CODEWITHSUNDEEP
xmlxslt
Ali Soltani
Ali Soltani

Reputation: 9927

Split name of XML node by capital letter in xslt

I have a XML like this:

<process id="Process_1">
  <exclusiveGateway id="ExclusiveGateway_03b639w" />
  <startEvent id="StartEvent_0nmzsw0" />
  <sendTask id="Task_13s9uob"/>
  <userTask id="Task_1v0riz3" />
</process>

I need to convert it to this with xslt:

<process id="Process_1">
  <Gateway type="exclusive" id="ExclusiveGateway_03b639w" />
  <Event type="start" id="StartEvent_0nmzsw0" />
  <Task type="send" id="Task_13s9uob"/>
  <Task type="user" id="Task_1v0riz3" />
</process>

I think I can use tokenize function for this but I do not know how to separate tokens.

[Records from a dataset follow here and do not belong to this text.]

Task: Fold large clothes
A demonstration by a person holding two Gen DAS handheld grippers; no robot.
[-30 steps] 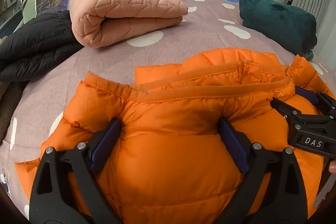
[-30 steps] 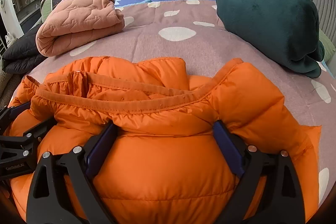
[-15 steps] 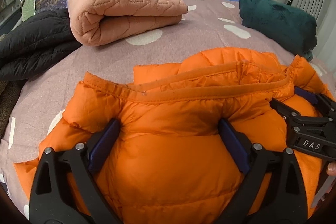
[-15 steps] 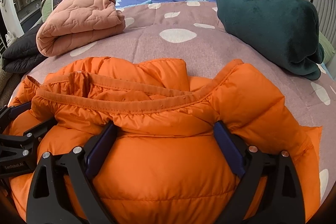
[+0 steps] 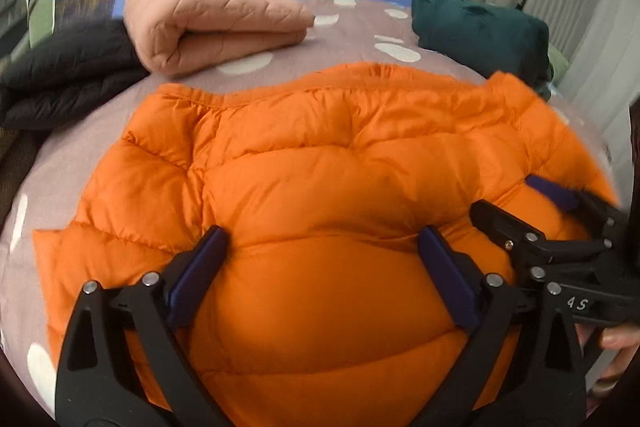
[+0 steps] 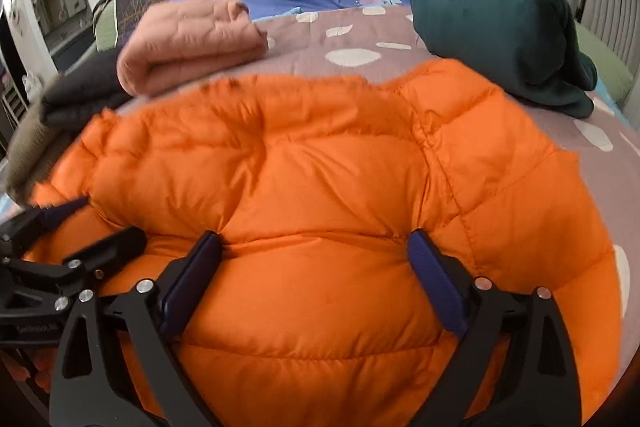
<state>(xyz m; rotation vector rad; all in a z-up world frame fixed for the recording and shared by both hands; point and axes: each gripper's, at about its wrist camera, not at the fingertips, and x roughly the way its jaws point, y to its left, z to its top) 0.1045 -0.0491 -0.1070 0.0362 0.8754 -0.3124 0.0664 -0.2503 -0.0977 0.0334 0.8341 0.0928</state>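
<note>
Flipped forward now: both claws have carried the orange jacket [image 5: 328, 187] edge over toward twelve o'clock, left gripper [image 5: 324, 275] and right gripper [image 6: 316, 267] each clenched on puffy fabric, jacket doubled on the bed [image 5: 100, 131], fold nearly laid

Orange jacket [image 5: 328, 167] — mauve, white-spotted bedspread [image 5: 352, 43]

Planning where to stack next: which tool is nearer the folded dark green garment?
Right. The right tool sits on the jacket's side below the green garment; the left tool sits farther off, toward the pink quilted bundle.
</note>
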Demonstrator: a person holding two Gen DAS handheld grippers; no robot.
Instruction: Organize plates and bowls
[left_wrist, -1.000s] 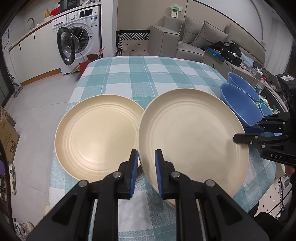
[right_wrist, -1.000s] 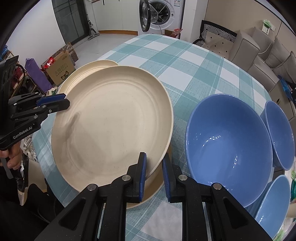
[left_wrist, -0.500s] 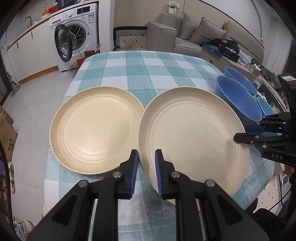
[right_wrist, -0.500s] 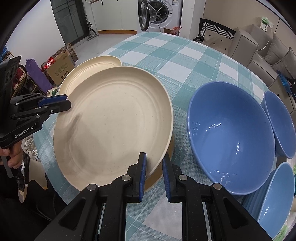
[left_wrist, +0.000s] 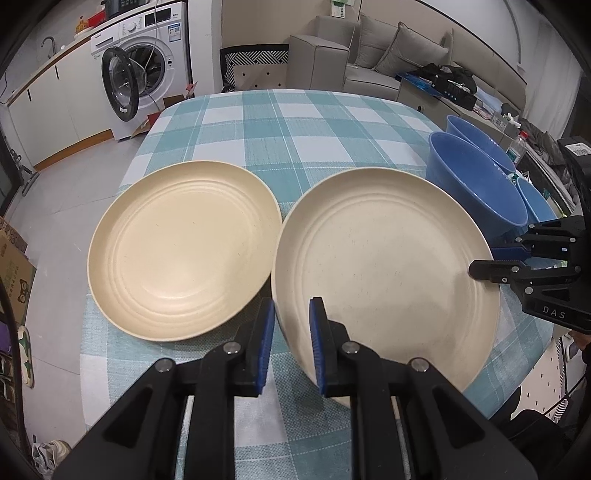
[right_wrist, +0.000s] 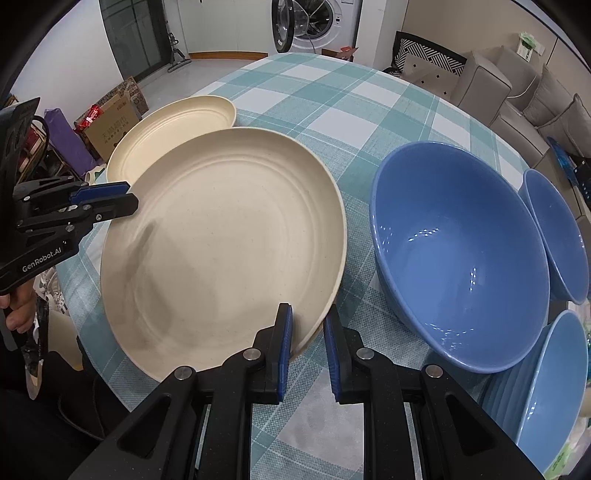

It would be very helpful if someone could explain solution for this problem.

Thanks.

Upvotes: 1

Views: 510

Answers (2)

michael.hor257k
michael.hor257k

Reputation: 116993

To do this in XSLT 1.0, try something along the lines of:

XSLT 1.0

<xsl:stylesheet version="1.0" 
xmlns:xsl="http://www.w3.org/1999/XSL/Transform">
<xsl:output method="xml" version="1.0" encoding="UTF-8" indent="yes"/>
<xsl:strip-space elements="*"/>

<!-- identity transform -->
<xsl:template match="@*|node()">
    <xsl:copy>
        <xsl:apply-templates select="@*|node()"/>
    </xsl:copy>
</xsl:template>

<xsl:template match="/process/*">
    <xsl:variable name="split" select="string-length(substring-before(translate(name(), 'BCDEFGHIJKLMNOPQRSTUVWXYZ', 'AAAAAAAAAAAAAAAAAAAAAAAAA'), 'A'))" />
    <xsl:element name="{substring(name(), $split + 1)}">
        <xsl:attribute name="type">
            <xsl:value-of select="substring(name(), 1, $split)"/>
        </xsl:attribute>
        <xsl:apply-templates select="@* | node()"/>
    </xsl:element>
</xsl:template>

</xsl:stylesheet>

Note that this assumes that all (and only) children of the root process element need to be processed as shown.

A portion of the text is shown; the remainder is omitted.